* [Required action]: All that should come back is the lines of the data below from the one containing "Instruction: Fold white" to the one containing "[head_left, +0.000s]", inclusive, exactly as they stand.

* [Input data]:
━━━━━━━━━━━━━━━━
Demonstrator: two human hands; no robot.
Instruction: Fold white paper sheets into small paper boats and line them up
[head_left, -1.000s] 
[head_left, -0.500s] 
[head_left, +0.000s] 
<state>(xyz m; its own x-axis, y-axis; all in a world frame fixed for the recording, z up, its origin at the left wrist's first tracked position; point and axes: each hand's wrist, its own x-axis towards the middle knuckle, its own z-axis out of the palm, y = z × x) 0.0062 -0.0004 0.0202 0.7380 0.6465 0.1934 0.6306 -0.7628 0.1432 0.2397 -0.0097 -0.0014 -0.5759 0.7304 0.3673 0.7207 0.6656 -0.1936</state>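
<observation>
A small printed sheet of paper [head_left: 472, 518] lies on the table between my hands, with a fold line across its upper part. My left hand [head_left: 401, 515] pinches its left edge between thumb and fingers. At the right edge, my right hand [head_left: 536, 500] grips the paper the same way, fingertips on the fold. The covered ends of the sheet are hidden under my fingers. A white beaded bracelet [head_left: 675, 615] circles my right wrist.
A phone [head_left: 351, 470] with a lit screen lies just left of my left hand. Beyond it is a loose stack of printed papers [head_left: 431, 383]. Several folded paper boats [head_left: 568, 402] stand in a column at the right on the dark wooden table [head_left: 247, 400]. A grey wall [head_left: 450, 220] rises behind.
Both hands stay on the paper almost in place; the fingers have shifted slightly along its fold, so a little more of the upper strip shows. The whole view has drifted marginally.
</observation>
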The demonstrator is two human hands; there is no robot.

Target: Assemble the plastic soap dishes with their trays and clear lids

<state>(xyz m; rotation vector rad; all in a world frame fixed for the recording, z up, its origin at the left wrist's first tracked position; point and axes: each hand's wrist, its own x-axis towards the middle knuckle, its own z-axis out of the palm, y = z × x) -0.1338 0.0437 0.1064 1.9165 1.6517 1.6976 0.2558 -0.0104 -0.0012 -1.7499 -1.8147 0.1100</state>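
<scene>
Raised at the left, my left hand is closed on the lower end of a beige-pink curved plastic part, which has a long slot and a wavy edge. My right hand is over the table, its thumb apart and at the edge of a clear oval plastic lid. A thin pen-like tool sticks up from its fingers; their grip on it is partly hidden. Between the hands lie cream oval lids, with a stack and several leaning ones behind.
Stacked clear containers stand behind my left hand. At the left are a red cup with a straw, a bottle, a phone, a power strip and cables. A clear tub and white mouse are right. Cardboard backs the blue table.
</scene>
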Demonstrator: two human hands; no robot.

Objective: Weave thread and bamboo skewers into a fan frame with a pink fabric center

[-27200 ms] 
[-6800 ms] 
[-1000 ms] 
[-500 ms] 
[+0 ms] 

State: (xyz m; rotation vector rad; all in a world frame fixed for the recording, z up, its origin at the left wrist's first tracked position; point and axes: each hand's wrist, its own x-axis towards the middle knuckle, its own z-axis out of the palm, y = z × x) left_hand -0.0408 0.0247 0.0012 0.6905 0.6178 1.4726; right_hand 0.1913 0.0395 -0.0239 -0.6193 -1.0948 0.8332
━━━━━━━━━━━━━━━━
* [Output of the task]:
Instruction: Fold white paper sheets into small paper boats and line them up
[head_left, -1.000s] 
[head_left, -0.500s] 
[head_left, +0.000s] 

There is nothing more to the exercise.